■ Task item: Find the lines of the listing that contain the string "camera", and return them.

■ Dataset excerpt:
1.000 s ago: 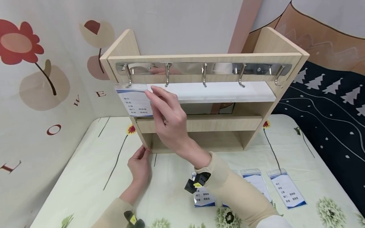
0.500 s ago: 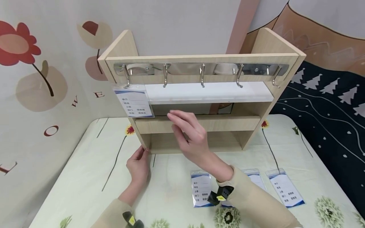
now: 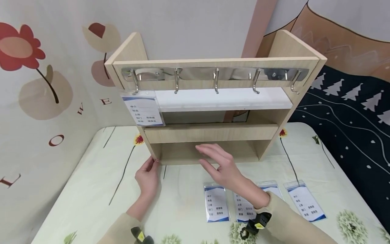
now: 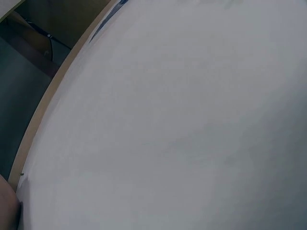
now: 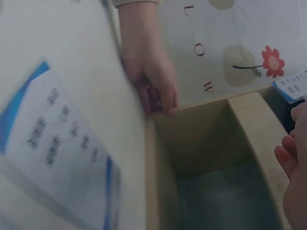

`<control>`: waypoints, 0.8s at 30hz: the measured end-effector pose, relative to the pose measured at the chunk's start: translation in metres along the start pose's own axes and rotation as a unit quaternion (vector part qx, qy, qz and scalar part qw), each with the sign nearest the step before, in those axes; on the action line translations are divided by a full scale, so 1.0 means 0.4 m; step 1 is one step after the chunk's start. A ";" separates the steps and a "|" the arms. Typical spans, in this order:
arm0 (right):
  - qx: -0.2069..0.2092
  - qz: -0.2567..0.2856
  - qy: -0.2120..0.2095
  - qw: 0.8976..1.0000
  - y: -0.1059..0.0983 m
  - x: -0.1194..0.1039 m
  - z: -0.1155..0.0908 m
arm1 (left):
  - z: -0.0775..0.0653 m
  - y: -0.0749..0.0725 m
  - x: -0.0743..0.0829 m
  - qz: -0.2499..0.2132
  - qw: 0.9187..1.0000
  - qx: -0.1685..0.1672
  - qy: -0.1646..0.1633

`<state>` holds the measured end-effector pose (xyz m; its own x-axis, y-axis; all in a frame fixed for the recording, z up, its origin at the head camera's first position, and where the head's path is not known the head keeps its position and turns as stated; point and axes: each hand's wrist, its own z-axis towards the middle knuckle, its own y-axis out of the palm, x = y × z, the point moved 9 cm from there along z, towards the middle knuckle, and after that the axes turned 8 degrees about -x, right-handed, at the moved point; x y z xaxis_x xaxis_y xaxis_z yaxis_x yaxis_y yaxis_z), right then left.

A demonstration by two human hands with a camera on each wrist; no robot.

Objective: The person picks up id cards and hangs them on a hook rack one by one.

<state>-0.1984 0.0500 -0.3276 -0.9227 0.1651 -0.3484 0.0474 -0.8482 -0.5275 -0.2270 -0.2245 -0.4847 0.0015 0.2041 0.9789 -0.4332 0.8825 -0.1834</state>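
A wooden shelf unit (image 3: 210, 133) stands on the table, with a metal hook rail (image 3: 198, 74) along its top front. From the leftmost hook (image 3: 135, 81) hangs a plastic-sleeved badge card (image 3: 144, 110), printed in white and blue. My left hand (image 3: 148, 179) grips the unit's lower left corner between thumb and fingers, as the right wrist view also shows. My right hand (image 3: 223, 166) holds nothing; its fingers are loosely bent in front of the bottom shelf. Several more badge cards, such as the left one (image 3: 216, 204), lie below, one partly behind my right forearm.
A pale flowered cloth (image 3: 182, 203) covers the table. Other hooks on the rail, such as the middle one (image 3: 216, 81), hold nothing. Behind stand a patterned curtain (image 3: 195, 27) and a dark tree-print cloth (image 3: 344, 135) to the right.
My right hand has left the hanging badge card and moved down and right, away from the hooks. The card stays on the leftmost hook. My left hand keeps its place.
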 end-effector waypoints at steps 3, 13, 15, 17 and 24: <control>-0.020 0.006 0.031 0.999 0.005 0.021 -0.038 | -0.001 -0.001 -0.001 0.001 1.000 0.001 0.002; -0.104 0.021 0.178 0.978 0.030 0.086 -0.156 | 0.005 0.001 0.000 -0.004 1.000 0.007 0.018; -0.123 0.029 0.214 0.969 0.037 0.101 -0.179 | 0.005 0.002 0.000 -0.003 1.000 0.006 0.017; -0.146 0.036 0.248 0.957 0.047 0.114 -0.203 | 0.005 0.002 -0.002 -0.002 1.000 0.003 0.015; -0.212 0.039 0.342 0.915 0.078 0.148 -0.272 | 0.005 0.000 -0.009 -0.002 1.000 0.003 0.012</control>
<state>-0.2098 0.0880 -0.4491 -0.4612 0.5113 -0.7252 0.3809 -0.6240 -0.6823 -0.2290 -0.2259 -0.4879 0.0249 0.2105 0.9773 -0.4383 0.8809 -0.1785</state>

■ Expected answer:
`<state>` holds the measured end-effector pose (xyz m; its own x-axis, y-axis; all in a frame fixed for the recording, z up, its origin at the head camera's first position, and where the head's path is not known the head keeps its position and turns as stated; point and axes: each hand's wrist, its own z-axis towards the middle knuckle, its own y-axis out of the palm, x = y × z, the point moved 9 cm from there along z, towards the middle knuckle, and after that the axes turned 8 degrees about -x, right-handed, at the moved point; x y z xaxis_x xaxis_y xaxis_z yaxis_x yaxis_y yaxis_z), right then left.
A demonstration by two human hands with a camera on each wrist; no robot.

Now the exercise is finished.